Lee: Then on February 25th, just four days before the South Carolina primary, the so called Black primary, where African Americans make up a majority of the state's Democrats, Joe Biden stepped onto a debate stage and made a promise.
Joe Biden: I'm looking forward to making sure there's a Black woman on the Supreme Court to make sure (APPLAUSE) that in fact get every representation. Not a joke. Not a joke. I'd push very hard for that. And--
Archival Recording: Vice president--
Biden: --my mother's motto was, she said, you know, "You're defined by your courage. You're redeemed by your loyalty." I am loyal. I do what I say.

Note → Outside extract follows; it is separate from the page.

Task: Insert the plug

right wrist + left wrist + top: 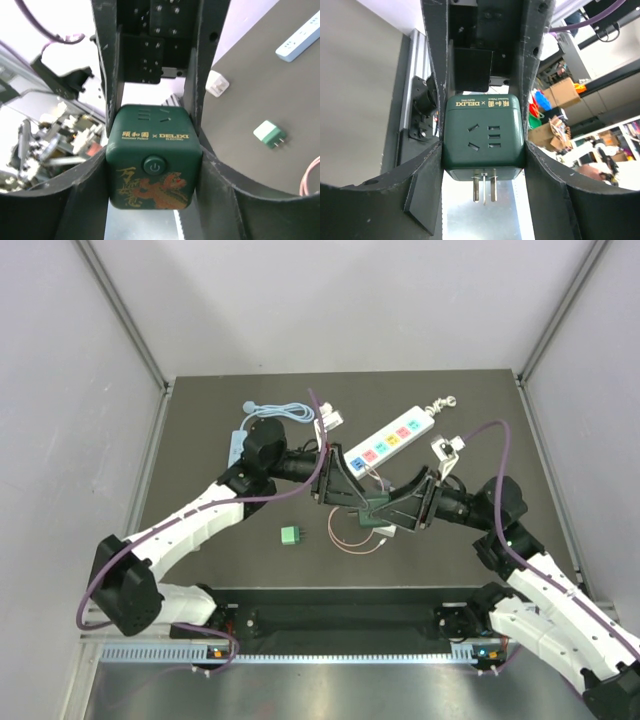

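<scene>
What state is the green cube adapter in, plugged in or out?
Out. The green cube adapter shows bare prongs; left pincer and right pincer clamp it away from the white power strip.

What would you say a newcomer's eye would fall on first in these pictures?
The dark green cube adapter, clamped between the left hand and the right hand over the table, prongs pointing down in the left wrist view, a dragon in the right. Behind it lies a white power strip with coloured sockets; a small green plug sits nearer the bases.
</scene>
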`<state>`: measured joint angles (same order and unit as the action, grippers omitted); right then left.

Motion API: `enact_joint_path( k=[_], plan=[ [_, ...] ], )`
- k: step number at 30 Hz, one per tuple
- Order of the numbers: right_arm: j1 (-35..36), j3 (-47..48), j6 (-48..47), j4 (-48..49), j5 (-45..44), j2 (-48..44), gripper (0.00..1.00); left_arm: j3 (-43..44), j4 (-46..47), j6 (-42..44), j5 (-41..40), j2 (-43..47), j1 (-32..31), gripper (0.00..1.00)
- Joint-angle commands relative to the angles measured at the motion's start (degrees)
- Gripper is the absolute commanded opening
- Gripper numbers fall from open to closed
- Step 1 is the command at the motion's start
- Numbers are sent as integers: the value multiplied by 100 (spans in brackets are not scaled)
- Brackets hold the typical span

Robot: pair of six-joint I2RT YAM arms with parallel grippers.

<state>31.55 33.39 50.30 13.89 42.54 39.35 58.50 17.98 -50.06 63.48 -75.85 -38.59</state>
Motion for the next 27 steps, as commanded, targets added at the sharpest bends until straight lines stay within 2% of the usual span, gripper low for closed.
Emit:
enact_joint_path(
  k=[1, 2, 3, 4, 5, 6, 7, 9, 10, 11, 14, 16, 17, 19, 22, 25, 27],
  plan=[
    [-9, 115, 67, 545, 245, -156, 25, 214, 189, 111, -301, 159, 0, 0],
    [-9, 115, 50, 545, 228, -165, 15, 241, 58, 154, -388, 159, 9, 1],
    [-9, 115, 32, 518, 211, -191, 2, 293, -204, 268, -520, 159, 9, 14],
    [-9, 176, -98, 431, 149, -226, 0, 424, -738, 547, -765, 150, 18, 53],
    [-17, 255, -239, 265, 79, -235, 0, 504, -1056, 681, -915, 159, 18, 68],
    [-17, 352, -614, -276, -17, -253, 0, 565, -1303, 813, -1108, 167, 18, 79],
    [-17, 622, -853, -612, -253, -261, 0, 697, -1497, 1014, -1415, 185, 27, 83],
    [-26, 940, -1659, -1780, -588, -218, 0, 785, -1989, 1121, -1732, 290, 62, 98],
    [-52, 1307, -1916, -2167, -946, -113, 0, 838, -2148, 1156, -2152, 395, 132, 98],
    [-70, 1493, -2180, -2893, -1141, -25, 0, 821, -2262, 1148, -2304, 457, 184, 98],
    [-114, 2258, -2963, -4064, -1976, 519, 0, 812, -2526, 1270, -2734, 720, 491, 98],
    [-219, 2923, -3412, -4586, -2607, 1175, 0, 865, -3123, 1576, -3287, 922, 650, 98],
    [-254, 3163, -3552, -5023, -2837, 1432, 0, 865, -3325, 1718, -3855, 993, 668, 98],
    [-403, 3785, -3965, -5264, -3294, 2177, 0, 830, -3791, 2156, -4421, 1160, 686, 98],
    [-658, 4541, -4607, -5379, -3419, 3135, 0, 655, -4082, 2579, -5178, 1309, 677, 98],
    [-861, 5323, -4986, -5502, -3883, 4119, 0, 505, -4214, 2843, -5294, 1354, 686, 98],
    [-957, 5843, -5485, -5564, -4217, 4823, 0, 461, -4285, 3002, -5023, 1398, 677, 97]
  ],
)
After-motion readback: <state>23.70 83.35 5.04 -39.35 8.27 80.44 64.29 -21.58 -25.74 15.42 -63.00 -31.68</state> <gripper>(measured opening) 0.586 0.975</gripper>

Lee: Biden made this pledge under pressure from South Carolina's long-serving representative, James Clyburn. And it worked. The next morning Clyburn, who holds a lot of clout among that huge contingent of Black South Carolina Democrats, made an announcement.
James Clyburn: I want the public to know that I'm voting for Joe Biden. South Carolina should be voting for Joe Biden.

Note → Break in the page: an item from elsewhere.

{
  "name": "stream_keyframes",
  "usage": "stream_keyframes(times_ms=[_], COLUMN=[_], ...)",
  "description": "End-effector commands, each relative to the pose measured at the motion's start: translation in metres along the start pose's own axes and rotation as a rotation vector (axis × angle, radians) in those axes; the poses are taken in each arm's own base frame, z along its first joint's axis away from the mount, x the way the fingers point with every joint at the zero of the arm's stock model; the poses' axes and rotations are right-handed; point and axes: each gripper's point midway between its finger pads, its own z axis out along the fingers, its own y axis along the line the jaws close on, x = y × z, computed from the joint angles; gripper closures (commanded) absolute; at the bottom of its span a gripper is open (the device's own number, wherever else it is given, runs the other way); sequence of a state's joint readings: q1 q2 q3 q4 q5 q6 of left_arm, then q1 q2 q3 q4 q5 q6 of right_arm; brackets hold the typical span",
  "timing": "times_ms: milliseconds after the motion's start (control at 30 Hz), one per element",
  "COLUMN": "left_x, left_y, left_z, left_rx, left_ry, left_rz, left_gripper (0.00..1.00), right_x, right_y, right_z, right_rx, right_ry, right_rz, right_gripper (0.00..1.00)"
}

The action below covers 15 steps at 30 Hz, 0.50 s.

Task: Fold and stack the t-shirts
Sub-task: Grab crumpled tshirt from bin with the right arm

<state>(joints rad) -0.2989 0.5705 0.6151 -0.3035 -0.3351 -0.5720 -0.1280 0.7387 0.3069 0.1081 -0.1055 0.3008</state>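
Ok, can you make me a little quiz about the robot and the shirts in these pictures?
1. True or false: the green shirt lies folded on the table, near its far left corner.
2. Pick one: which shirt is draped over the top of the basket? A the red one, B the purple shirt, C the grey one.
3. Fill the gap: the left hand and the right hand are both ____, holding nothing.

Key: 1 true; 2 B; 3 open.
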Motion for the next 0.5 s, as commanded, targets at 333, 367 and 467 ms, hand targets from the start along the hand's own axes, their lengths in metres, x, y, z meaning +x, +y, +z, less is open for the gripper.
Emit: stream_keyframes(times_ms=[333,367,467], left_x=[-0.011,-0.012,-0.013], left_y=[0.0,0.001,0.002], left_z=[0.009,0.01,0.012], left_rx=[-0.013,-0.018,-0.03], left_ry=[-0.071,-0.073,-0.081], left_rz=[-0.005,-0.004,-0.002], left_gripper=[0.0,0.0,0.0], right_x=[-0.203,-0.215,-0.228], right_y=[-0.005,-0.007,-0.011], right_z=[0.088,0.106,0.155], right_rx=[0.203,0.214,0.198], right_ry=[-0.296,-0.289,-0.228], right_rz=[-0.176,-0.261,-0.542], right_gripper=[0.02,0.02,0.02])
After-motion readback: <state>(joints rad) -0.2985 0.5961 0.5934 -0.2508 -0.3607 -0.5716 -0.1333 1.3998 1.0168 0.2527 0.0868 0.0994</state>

Lee: And a few days later, buoyed by Clyburn's endorsement and the support of Black voters, Biden dominated the state's primary with nearly 50% of the vote. The decisive wind put wind in the sails of Biden's campaign. A wind that would ultimately carry him all the way to the White House. And last week, President Biden stuck to his word.
Biden: It's my honor to introduce to the country a daughter of former public school teachers. A proven consensus builder. And accomplished lawyer. A distinguished jurist on one of the nation's most prestigious courts. My nominee focus right United States Supreme Court is Judge Ketanji Jackson.
Lee: Judge Ketanji Brown Jackson has a classic Supreme Court pedigree. She attended Ivy League schools. And she clerked for Justice Stephen Breyer, who's retirement paved the way for her nomination. Jackson currently sits on the D.C. Circuit Court of Appeals.
Biden: She understands the broader impact of her decisions. Whether it's cases addressing the rights of workers in our government's service, she cares about making sure that our democracy works for the American people. She listens. She looks people in the eye. Lawyers, defendants, victims, and families. And she strives to ensure that everyone understands why she made a decision. What the law is. And what it means to them.
Lee: If confirmed, Judge Jackson would be just the 8th Supreme Court justice who is not a white man. And she would be the third Black person to sit on the court, after Thurgood Marshall and Clarence Thomas. She would also be the first justice who has worked as a public defender. As she accepted the historic nomination, Judge Jackson thanked her parents for setting her on this path.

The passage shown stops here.